My deep concern surrounding the development of local immigration policy is the seeming absence of real human faces—the children and families—in the proposed legislation. Lawmakers need to keep in the forefront of their decisions that immigrants have inherent human dignity alongside all other people. It seems like children are almost always forgotten in the debate about immigration policy.

Some rights are inherent in the human condition. These are natural rights which extend beyond national boundaries. All immigrants, legal or illegal, have the natural right to be respected.

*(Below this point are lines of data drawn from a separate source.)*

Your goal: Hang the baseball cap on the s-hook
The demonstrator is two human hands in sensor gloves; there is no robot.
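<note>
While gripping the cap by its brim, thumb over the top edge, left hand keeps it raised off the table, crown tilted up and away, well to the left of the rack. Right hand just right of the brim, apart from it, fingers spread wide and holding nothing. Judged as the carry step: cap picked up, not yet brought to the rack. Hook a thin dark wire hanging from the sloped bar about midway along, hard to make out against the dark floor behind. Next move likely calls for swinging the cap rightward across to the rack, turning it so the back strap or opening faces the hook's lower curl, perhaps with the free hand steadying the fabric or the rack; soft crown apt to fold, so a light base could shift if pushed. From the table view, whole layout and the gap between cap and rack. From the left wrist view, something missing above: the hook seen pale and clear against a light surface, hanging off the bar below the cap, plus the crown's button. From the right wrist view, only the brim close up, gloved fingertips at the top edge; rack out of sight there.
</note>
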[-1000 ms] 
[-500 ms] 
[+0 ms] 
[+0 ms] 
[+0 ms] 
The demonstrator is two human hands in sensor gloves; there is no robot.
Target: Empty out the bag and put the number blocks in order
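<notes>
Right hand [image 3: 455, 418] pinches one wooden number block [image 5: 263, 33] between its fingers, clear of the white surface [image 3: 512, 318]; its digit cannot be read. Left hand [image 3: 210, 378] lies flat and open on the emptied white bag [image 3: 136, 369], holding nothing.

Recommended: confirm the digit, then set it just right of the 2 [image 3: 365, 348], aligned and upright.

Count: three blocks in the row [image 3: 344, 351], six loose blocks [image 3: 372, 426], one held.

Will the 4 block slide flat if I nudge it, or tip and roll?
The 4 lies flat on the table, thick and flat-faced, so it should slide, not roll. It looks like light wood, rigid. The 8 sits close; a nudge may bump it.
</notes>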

Each person is created in the image of God. That is a fundamental moral fact. The challenges before us are great, but it would do us all good to reflect on the words of Jesus in the Gospel of Matthew: “I was a stranger and you welcomed me” (MT 25:35).

I believe we can craft a national policy that welcomes the stranger—and Jesus present in the stranger—and also serve the common good without denying anyone their natural God-given rights.

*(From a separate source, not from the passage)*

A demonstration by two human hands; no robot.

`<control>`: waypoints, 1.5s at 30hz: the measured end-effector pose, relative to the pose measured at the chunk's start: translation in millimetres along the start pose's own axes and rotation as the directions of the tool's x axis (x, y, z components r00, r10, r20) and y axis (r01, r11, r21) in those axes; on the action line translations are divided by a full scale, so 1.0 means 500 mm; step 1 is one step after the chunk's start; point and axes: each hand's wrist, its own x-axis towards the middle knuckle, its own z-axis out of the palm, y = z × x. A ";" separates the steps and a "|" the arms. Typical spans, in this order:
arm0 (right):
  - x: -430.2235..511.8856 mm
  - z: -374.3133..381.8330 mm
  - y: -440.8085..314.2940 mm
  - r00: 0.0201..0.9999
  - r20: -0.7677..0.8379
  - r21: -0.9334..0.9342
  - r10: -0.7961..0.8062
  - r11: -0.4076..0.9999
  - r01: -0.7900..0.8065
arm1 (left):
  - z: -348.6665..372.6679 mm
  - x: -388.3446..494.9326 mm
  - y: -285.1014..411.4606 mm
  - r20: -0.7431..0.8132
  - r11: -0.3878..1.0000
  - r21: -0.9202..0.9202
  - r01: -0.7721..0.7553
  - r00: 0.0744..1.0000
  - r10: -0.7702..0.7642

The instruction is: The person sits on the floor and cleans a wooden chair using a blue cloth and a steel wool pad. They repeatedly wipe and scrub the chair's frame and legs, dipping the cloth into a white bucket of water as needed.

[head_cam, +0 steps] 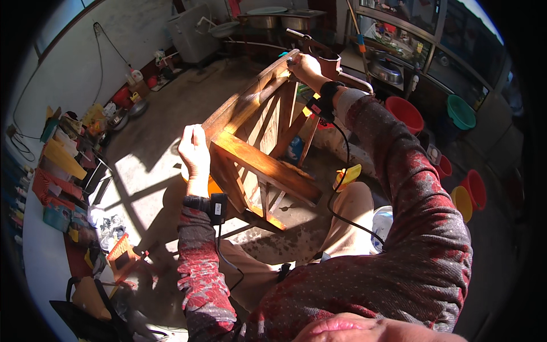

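Observation:
A wooden piece of furniture with legs and crossbars point(265, 166) stands tilted before me, its long top rail running from near my left hand up to my right hand. My left hand point(194, 147) is closed at the rail's near end; whether it grips the wood cannot be told. My right hand point(304, 68) is at the far end of the rail, with something small and dark at its fingertips, too small to name. Both wrists wear black bands with small boxes and cables. A yellow plastic bottle point(347, 176) stands by my knee, and part of an orange-yellow basin point(213, 187) shows behind the left wrist.
Red basins point(404, 114), a green basin point(461, 112) and a yellow bucket point(461, 203) stand on the right. Piled household goods and an orange plastic stool or basket point(122, 255) lie left. A hand pump point(329, 64) and a metal sink point(282, 19) are beyond the furniture.

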 end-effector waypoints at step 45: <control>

The Indiana Compact, which I signed with other leaders of our state, is a statement of five principles for guiding rational debate on immigration policy.

The Compact simply declares:

  1. Federal solutions—Immigration is a federal policy issue between the U.S. government and other countries—not Indiana and other countries. We urge Indiana’s Congressional delegation, and others to lead efforts to strengthen and reform federal laws. We recognize that border security is a critical element of national security, and further urge our Congressional representatives to work to protect the borders as part of a comprehensive immigration policy.
  2. Law enforcement—We respect the rule of law, and support law enforcement’s professional judgement and discretion. Local law enforcement resources should focus on criminal activities, not civil violations of federal code.
  3. Families—Strong families are the foundation of successful communities. We oppose policies that unnecessarily separate families. We champion policies that support families, and improve the health, education and well-being of all Indiana children.
  4. Economy—Indiana is best served by an economy that maximizes individual freedom and opportunity. We acknowledge the economic role that immigrants play as workers and taxpayers. Indiana’s immigration policies must affirm our global reputation as a welcoming and business- friendly state.
  5. A free society—Immigrants are integrated into communities across Indiana. We must adopt a humane approach to this reality reflecting our unique culture, history and spirit of inclusion. The way that we treat immigrants will say more about us as a free society and less about immigrant neighbors. Indiana should always be a place that welcomes people of good will.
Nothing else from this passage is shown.